Question

What is the difference between the pressure on the bottom of a pool and the pressure on the water surface?
A) \[gh\]
B) \[\dfrac{g}{h}\]
C) \[0\]
D) \[none\]

Answer 1

Hint:As we go down deeper in the pool our body feels more difficult to move inside the water this is due to the pressure exerted by the water on above our body. Additional pressure due to the fluid is given by \[P = \rho gh\].
Formula used :- Pressure due to the weight of the liquid is given by \[P = \rho gh\].
Where P is the pressure, h is the height of the liquid and \[\rho \] is the density of the liquid, and g is the acceleration due to gravity.

Complete step by step answer:
Here is the diagram related to the above condition.

Since there is atmospheric pressure on the top surface of the water so,
\[ \Rightarrow {P_{top\;surface}} = {P_{atmospheric}}\]
\[{P_{top\;surface}} = {P_{atmospheric}}\]
As we go through deep in water the pressure gets added to this atmospheric pressure by the factor \[\rho g\]times the depth.
So the pressure observed at the bottom of the swimming pool would be
\[ \Rightarrow {P_{bottom\,\;surface}} = {P_{atmospheric}} + \rho g(depth)\]
Since the depth of the pool is \[h\], pressure at bottom of the pool would be
\[ \Rightarrow {P_{bottom\,\;surface}} = {P_{atmospheric}} + \rho g(h)\]
We have to find the difference between the pressure at the top surface and bottom surface so
\[ \Rightarrow {P_{bottom\;surface}} - {P_{top\;surface}} = \left( {{P_{atmospheric}} + \rho g(h)} \right) - {P_{atmospheric}}\]
Simplifying the equation
\[ \Rightarrow {P_{bottom\;surface}} - {P_{top\;surface}} = \rho gh\]
Water has a density of 1.
\[ \Rightarrow \rho = 1\]
Putting the value of \[\rho \], we get
\[ \Rightarrow {P_{bottom\;surface}} - {P_{top\;surface}} = gh\]
Hence the difference between the pressure at the top surface and bottom surface is \[gh\].
Option (A) is the correct option.
Atmospheric pressure is also due to weight of the air above a given height.
The atmospheric pressure at earth’s surface varies a little due to the large-scale flow of the atmosphere induced by earth’s rotation .
1 atmospheric pressure = 1 atm = \[{P_{atmospheric}}\]
\[{P_{atmospheric}} = 1.01 \times {10^5}\dfrac{N}{{{m^2}}} = 101kPa\]

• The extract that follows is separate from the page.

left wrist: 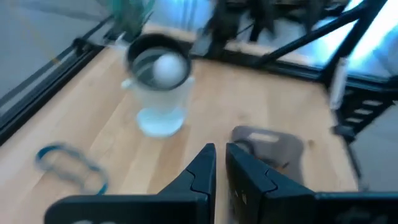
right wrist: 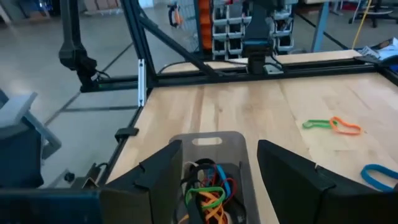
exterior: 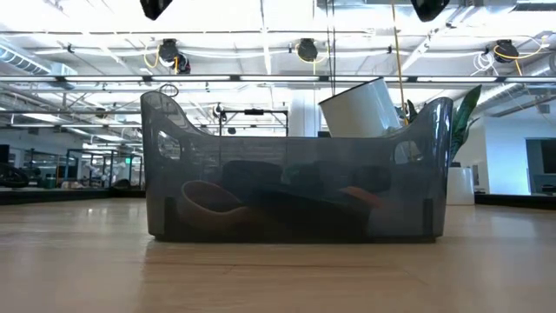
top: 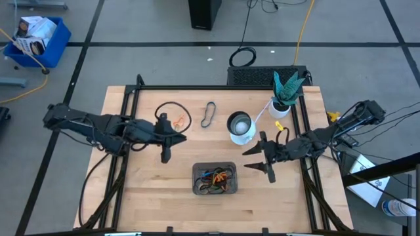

Note:-Pressure is the weight of the liquid divided by the area supporting this weight.
We notice that air pressure changes on an elevator ride that transports us many stories, but we need to dive a meter only or so below the surface of the swimming pool to feel the pressure increase.
The difference is that the water is much denser than air about 775 times as dense.